Ivan, seated in a plush leather arm chair, leaned forward with his elbows on his knees. “You are thinking they are to being…rogue agents. Corrupted.”
“Yes. Someone got to them. Using them to come after Jesse and the souls.”
We all knew who that someone likely was. Reina. If anyone could corrupt a church knight, it was her. “So we don’t know who to trust.”
Mary Alice reached out and took Cameron’s hand, squeezing gently. “You can trust me. You know that.”
He offered her a weak smile, but it faded quickly. “I think he may know there is some kind of problem. The orders I was given yesterday make more sense, now.”
“What orders?” Sveta’s cold voice could have cut through glass.
Cameron’s eyes fixed on me. “I was supposed to keep you away from Vatican City. More specifically, keep you away from the chapel. He knew, you see? He knew that you weren’t safe there.”
“The Sistine Chapel? What’s that got to do with anything?” I tucked the minor fact of Cameron’s split loyalties away in my brain to hash out with him later. Still don’t know who to trust.
The priest shook his head. “I’m not sure you’d believe me even if I told you. But we need to get you there. It may be the answer to everything. We can’t wait to be summoned to the Cardinal now, and we can’t trust any summons we do receive. We’ll have to get in on our own.”

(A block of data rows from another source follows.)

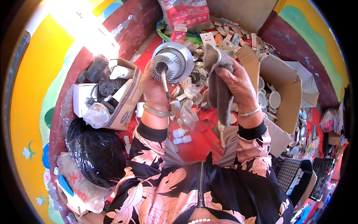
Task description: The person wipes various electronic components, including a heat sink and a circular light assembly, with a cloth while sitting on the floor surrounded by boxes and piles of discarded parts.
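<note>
In my left hand (pixel 151 87) is a round recessed spotlight (pixel 172 61) with a finned grey heat sink and a wide pale rim. Its back faces me, and a light-coloured cable hangs from the centre past my wrist. My right hand (pixel 240 85) grips a grey cloth (pixel 219 86), bunched at the top and drooping below the fingers. A small gap separates the cloth from the lamp. Beneath them, two small white lamp parts (pixel 181 136) lie on a red sheet (pixel 205 130) near my knees.
A cardboard box (pixel 125 112) of black and white lamp parts stands at left, above a black plastic bag (pixel 95 153). Another open cardboard box (pixel 289 93) with white discs is at right. Small boxes and loose parts pile up ahead, below a red-and-white sack (pixel 188 15).
</note>
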The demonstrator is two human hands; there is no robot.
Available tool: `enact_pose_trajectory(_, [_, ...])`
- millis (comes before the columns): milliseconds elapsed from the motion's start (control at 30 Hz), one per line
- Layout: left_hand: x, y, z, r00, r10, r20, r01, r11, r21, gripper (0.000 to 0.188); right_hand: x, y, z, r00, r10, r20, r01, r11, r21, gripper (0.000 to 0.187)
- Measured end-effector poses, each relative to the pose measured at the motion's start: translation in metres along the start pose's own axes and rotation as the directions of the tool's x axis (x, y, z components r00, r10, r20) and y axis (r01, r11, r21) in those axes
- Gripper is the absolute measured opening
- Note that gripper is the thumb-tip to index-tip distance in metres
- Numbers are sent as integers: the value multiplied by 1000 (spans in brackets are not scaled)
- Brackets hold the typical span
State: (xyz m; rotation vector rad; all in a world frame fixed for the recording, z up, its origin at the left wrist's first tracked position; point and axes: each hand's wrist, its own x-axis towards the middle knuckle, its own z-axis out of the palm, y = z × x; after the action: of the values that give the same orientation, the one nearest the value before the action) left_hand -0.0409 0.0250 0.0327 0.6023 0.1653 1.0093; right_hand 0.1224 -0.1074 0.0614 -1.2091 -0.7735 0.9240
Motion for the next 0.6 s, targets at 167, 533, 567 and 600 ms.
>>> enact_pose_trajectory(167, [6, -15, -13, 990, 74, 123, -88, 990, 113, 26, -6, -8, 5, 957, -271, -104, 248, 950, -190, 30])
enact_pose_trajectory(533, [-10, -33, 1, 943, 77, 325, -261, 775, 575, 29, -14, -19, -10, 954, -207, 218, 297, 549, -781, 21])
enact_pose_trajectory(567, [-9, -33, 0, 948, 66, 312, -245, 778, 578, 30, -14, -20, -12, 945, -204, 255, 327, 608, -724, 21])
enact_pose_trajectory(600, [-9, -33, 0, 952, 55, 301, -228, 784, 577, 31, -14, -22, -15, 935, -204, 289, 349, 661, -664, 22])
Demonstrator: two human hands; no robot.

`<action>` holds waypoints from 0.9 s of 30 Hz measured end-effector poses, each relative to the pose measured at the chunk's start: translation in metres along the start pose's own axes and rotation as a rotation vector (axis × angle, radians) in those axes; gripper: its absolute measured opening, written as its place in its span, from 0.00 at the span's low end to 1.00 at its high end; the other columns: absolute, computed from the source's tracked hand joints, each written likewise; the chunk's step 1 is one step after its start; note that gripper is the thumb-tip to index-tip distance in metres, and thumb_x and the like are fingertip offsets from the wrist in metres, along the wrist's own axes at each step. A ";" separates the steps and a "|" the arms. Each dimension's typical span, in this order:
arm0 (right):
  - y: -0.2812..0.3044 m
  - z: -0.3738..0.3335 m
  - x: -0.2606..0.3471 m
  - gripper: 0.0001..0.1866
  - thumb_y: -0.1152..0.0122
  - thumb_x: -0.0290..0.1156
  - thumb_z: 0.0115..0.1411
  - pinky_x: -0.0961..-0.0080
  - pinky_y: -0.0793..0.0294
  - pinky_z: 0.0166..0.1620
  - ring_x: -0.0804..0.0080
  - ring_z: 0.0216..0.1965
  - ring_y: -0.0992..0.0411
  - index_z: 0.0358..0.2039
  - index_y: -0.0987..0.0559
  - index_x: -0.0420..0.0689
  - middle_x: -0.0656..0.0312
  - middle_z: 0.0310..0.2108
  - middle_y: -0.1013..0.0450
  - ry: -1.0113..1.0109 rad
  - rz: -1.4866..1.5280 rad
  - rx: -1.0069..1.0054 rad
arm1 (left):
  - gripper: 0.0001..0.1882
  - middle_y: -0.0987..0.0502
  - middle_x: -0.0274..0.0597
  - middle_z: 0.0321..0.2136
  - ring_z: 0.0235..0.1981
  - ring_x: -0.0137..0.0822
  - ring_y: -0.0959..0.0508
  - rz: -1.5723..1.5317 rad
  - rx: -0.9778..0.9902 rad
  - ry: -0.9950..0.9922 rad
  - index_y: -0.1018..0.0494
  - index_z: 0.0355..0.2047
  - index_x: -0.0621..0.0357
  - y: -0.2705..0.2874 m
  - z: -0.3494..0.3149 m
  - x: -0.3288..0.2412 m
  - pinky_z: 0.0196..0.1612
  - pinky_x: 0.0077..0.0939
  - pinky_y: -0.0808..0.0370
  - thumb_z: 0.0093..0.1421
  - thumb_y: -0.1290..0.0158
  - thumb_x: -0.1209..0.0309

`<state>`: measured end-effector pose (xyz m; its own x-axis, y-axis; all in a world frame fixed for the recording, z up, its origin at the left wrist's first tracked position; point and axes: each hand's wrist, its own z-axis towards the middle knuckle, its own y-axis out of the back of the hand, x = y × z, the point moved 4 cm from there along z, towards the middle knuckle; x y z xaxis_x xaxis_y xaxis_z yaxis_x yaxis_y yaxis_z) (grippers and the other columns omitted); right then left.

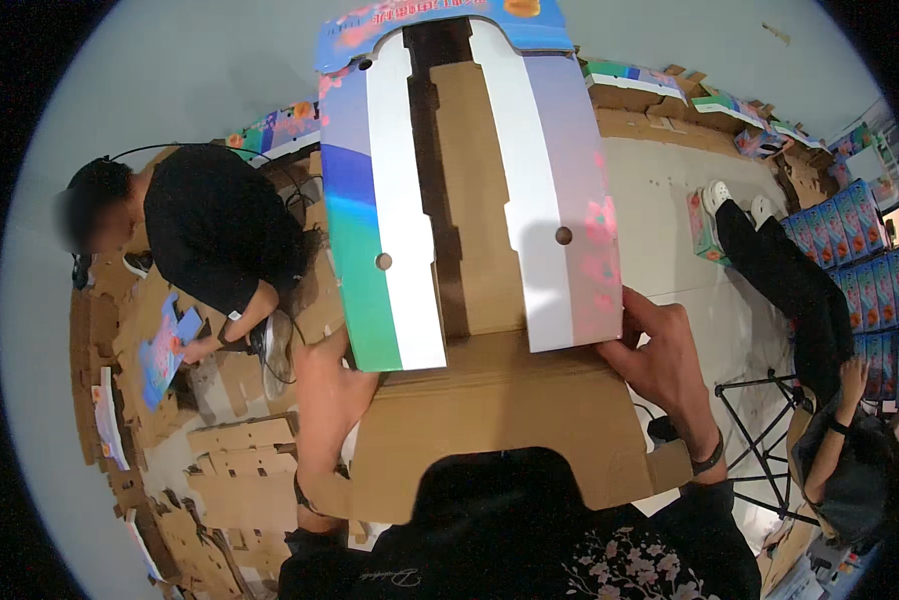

“They will to be watching for you. No doubt, your faces are to being known.” Ivan made a good point.
“Woohoo! Disguises!” No one else seemed to be as excited as I was by that prospect. “Oh come on. None of you ever wanted to try to sneak into somewhere in disguise?” I got blank looks from the rest of the group. “You guys are no fun.”
At least Mary Alice looked slightly amused. “Your best bet is to try to get inside with a large tourist group, but we’ll be limited by what kind of disguise you can use. There’s a dress code.”